PERT has an important place in history and is a useful teaching tool because you can do the calculations manually. But confusing this venerable technique with simulation and three point estimating helps no one. This creates a significant communication problem – when a planner says he has done a PERT analysis you have no idea if this means a full Monte Carlo simulation, a manual PERT calculation described above or something in between. As a professional body PMI has let everyone down perpetuating this confusion.

The End:
Overall the PMBOK® Guide 5th Edition is still a significant improvement; our earlier posts have highlighted many of these changes:

To read our earlier comments: https://stakeholdermanagement.wordpress.com/category/pmbok-5th-edition/

To see more on the book:
– In Australia: http://www.mosaicprojects.com.au/Books.html#PMI
– Other places: http://marketplace.pmi.org/Pages/Default.aspx

5 Responses to PMBOK® Guide 5th Edition – Some Technical Differences

  1. Matthew says:

    No one uses Monte Carlo, so is it not an improvement that it was mostly removed? Shouldn’t it be completely removed in the 6th edition. That’d get my vote.
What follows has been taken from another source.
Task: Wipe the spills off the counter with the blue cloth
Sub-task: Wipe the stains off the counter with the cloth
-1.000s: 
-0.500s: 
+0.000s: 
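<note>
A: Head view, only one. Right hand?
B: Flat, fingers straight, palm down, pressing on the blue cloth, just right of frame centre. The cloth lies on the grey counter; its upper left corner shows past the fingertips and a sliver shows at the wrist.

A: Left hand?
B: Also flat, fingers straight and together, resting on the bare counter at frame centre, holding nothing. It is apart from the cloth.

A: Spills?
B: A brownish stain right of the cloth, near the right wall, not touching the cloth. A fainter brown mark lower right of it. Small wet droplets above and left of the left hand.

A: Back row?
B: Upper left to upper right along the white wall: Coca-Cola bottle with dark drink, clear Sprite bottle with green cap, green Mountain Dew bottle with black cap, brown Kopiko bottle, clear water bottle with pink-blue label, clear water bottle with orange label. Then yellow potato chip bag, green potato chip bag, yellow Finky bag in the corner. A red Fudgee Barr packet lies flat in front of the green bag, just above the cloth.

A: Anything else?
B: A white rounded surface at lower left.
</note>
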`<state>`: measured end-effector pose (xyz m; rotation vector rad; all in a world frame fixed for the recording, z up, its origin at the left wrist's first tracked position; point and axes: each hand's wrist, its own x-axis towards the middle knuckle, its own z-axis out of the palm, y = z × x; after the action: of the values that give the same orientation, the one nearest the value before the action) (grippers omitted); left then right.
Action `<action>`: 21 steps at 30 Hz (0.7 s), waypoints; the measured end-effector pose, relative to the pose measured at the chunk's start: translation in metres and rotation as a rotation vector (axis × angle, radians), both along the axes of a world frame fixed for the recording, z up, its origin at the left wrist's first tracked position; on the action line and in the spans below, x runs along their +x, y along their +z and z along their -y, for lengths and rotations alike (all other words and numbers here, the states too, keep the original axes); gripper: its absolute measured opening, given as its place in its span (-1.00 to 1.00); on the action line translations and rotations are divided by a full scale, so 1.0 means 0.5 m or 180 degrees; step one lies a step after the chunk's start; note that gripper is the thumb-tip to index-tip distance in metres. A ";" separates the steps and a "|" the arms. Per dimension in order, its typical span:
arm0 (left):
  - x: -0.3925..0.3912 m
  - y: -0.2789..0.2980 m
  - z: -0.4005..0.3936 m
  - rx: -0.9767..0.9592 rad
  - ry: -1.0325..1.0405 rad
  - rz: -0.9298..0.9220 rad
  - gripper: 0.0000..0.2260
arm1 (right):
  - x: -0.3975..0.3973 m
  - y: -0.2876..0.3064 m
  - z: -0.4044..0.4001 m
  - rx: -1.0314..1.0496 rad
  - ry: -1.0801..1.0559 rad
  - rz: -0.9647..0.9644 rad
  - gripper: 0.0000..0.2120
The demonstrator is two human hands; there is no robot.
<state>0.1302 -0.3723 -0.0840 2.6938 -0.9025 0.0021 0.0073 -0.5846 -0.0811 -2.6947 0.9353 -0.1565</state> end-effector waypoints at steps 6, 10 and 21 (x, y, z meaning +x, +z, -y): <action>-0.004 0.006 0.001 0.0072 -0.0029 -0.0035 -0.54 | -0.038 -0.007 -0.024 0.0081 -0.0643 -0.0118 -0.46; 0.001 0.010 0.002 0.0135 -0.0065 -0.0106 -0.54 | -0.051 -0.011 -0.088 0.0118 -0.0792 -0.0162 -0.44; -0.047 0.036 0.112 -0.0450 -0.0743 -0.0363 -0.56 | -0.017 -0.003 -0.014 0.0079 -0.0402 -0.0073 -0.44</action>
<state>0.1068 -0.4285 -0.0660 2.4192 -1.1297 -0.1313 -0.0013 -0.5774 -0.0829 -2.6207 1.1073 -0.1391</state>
    • stakeholdermanagement says:

      People who run tiny projects can probably ignore risk – anyone else who fails to consider variability and risk is simply failing in their responsibilities as a manager and Monte Carlo is one of the key tools used by competent professionals.

  2. […] focused on questions such as ‘Do you use PERT?’  Partly as a result of our latest blog on the PMBOK 5th Edition and also because Mosaic Project Services (and particularly Patrick) has a high profile writing […]

  3. aplusclick says:

    More detailed analysis of the “new features of PMBOK5th” can be found in “Comparing PMBOK Guide 4th Edition, PMBOK Guide 5th Edition and ISO 21500” at http://www.sts.ch/pmbok5

    • stakeholdermanagement says:

      The tabulation provided in this link is a very useful summary of the changes and similarities between the 3 documents – the discussions in these posts is intended to look deeper into the changes and improvements in the 5th Edition.